> [EXERCISE AIM]: Within the material below, count every line with the string "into". Give no more than the number.

> [ENTRIES PROVIDED]:
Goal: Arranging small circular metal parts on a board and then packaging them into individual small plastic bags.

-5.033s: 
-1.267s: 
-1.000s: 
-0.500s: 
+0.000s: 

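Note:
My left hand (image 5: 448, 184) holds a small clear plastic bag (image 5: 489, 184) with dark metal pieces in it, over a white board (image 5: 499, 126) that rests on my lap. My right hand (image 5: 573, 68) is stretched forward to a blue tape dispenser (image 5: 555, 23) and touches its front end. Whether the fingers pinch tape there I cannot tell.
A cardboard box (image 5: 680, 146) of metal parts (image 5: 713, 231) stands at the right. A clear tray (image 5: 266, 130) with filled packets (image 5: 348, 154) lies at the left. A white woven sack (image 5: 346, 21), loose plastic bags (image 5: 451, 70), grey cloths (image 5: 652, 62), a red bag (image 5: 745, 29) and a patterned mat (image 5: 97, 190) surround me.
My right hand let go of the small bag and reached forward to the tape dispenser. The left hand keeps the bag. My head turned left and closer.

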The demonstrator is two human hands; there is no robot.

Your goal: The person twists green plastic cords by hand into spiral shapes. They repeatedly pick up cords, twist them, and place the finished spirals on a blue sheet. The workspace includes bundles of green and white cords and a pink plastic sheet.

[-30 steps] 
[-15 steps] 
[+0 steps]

> [EXERCISE ANSWER]: 2